After Trump declared that America now has more women in the workforce, the Democrats all knew they must stand for the sisterhood. ‘You weren’t supposed
to do that,’ Trump said, not without charm. He added: ‘Don’t sit yet. You are going to like this — we also have more women serving in Congress than any time before.’ The whole house erupted in applause for the new girls, who couldn’t help but congratulate themselves.
It’s all theatrics. The State of the Union is — like many American shows — marvellous, sentimental, quickly forgotten. Reagan is to blame for making it cheesy. Presidents now spend much of the speech addressing the ‘everyday heroes’ they have invited to sit in the gallery. These heroes then have to stand while the big chief says how much America honours them. This goes on far too long — Trump’s speech this year ranks as the second longest of all time. It is also cringe-inducing, but that suits Trump. Imagine the Pride of Britain awards being presented in the House of Commons by Piers Morgan, if he were king.
There has been much social media chuckling about Melania Trump’s decision to invite Joshua Trump to attend. He is an 11-year-old boy who has been bullied at school because he shares a surname with the First Family. Mercifully, Trump did not humiliate Joshua even more by telling America how he was tormented, and the boy fell asleep during the speech.
Trump did call upon Grace Eline, a ten-year-old cancer survivor who sat next to Melania. Again, the Democrats felt compelled to join in the ovation, and they had to applaud again moments later when Trump announced ‘paid family leave — so that every new parent has the chance to bond with their newborn child’.
But then he turned sharply on to abortion, which has been in the American news lately. ‘There could be no greater contrast to the beautiful image of a mother holding her infant child than the chilling displays our nation saw in recent days,’ he said. ‘Lawmakers in New York cheered with delight upon the passage of legislation that would allow a baby to be ripped from the mother’s womb moments before birth. These are living, feeling, beautiful babies who will never get the chance to share their love and dreams with the world.’ This might sound mawkish to those who don’t think abortion is a big deal. But it exposed the pro-abortion fanaticism that now grips the Democratic party. The women in white looked livid.
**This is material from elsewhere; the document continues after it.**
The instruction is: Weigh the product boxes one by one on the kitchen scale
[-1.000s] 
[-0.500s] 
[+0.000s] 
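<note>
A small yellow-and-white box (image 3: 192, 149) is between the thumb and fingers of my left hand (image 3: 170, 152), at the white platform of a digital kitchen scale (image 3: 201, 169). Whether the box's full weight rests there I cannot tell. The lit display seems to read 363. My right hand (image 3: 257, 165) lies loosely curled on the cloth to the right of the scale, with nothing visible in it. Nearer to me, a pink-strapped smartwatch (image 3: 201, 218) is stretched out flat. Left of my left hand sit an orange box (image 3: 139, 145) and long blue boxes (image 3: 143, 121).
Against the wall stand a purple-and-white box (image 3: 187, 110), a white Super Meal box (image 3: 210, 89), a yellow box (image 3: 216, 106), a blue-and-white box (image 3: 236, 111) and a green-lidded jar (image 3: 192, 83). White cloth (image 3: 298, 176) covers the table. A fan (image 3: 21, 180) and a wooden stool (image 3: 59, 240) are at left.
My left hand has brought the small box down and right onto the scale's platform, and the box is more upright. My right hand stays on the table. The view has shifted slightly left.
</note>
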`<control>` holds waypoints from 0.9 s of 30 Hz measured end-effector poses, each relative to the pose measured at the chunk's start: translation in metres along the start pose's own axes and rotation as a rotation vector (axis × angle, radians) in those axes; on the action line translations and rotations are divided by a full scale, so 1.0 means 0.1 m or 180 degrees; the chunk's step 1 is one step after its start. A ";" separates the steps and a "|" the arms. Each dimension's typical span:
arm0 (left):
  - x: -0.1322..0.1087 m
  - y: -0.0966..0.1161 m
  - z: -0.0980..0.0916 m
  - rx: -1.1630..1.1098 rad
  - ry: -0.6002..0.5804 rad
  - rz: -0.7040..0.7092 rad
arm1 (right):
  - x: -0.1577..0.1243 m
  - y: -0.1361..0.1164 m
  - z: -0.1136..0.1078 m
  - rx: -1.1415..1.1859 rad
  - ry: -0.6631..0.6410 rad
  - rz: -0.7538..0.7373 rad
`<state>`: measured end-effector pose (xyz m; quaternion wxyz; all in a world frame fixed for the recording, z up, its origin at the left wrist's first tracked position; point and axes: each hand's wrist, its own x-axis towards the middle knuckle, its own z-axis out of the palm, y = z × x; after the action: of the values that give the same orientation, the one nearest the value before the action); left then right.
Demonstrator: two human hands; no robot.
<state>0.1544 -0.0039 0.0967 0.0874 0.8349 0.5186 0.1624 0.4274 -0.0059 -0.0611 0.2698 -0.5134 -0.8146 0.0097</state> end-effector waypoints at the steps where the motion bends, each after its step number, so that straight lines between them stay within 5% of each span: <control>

Trump is indeed divisive, and his skill at splitting his opposition is one of the reasons he is a formidable politician. When he said that ‘tonight, we renew our resolve that America will never be a socialist country’, he skewered the Democrats. Pelosi, standing behind him, realised that she had to clap, but did so reluctantly. The left-wing radicals who increasingly dominate her party were not amused.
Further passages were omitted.